>>

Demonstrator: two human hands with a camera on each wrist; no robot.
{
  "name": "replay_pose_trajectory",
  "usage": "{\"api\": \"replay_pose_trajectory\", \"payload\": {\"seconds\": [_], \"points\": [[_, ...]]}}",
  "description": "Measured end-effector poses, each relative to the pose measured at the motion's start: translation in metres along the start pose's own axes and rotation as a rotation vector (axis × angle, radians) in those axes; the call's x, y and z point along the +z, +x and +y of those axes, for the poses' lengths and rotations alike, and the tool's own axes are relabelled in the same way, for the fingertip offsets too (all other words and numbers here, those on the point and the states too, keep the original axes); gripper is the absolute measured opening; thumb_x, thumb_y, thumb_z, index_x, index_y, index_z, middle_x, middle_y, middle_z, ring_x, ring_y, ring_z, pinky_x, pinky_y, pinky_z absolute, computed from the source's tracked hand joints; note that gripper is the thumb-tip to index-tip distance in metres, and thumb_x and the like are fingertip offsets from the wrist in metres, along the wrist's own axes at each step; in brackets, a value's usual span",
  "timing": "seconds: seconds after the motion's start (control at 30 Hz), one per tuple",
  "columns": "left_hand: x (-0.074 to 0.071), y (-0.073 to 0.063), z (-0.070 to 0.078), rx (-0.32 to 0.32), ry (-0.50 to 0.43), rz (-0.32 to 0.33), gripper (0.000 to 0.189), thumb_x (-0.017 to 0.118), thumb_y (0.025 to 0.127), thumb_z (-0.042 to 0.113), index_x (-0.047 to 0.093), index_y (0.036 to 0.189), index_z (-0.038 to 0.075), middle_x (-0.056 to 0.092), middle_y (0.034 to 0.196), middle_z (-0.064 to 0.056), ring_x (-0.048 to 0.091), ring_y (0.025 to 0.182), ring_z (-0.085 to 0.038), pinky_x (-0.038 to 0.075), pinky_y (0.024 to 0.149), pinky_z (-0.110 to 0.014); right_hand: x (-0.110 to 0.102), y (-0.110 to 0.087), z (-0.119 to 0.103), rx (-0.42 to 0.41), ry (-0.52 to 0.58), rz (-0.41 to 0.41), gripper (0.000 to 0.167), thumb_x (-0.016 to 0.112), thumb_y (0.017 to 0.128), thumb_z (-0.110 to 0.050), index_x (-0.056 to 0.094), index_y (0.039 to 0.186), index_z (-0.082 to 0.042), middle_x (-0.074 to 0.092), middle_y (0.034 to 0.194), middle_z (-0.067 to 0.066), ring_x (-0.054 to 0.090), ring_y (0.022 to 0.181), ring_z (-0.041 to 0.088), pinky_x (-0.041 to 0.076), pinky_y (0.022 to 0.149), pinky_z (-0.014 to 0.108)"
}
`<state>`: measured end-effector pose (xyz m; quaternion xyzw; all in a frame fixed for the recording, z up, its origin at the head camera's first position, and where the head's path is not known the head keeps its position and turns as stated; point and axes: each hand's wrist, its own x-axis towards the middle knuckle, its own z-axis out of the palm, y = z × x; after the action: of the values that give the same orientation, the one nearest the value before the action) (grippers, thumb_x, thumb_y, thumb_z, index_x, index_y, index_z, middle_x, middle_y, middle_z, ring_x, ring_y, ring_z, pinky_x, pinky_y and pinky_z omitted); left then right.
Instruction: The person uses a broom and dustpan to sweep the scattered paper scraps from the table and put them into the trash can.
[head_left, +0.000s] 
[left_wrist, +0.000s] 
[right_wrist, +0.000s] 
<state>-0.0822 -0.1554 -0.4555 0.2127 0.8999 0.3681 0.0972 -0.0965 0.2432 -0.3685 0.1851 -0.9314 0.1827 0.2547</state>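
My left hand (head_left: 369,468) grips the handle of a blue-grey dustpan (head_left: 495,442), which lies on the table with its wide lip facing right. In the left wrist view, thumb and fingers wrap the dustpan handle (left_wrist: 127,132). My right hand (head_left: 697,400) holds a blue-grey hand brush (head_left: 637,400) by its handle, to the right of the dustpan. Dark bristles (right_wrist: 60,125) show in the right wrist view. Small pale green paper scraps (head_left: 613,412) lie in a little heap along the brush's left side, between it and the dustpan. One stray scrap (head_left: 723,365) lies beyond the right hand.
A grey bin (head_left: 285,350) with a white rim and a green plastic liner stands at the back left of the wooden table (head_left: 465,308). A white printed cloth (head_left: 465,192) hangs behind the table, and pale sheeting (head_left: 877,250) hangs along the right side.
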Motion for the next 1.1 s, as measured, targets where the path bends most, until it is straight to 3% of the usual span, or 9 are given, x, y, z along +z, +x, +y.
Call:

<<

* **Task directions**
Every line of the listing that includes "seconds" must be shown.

* **Solution for this task**
  "usage": "{\"api\": \"replay_pose_trajectory\", \"payload\": {\"seconds\": [_], \"points\": [[_, ...]]}}",
  "timing": "seconds: seconds after the motion's start (control at 30 Hz), one per tuple",

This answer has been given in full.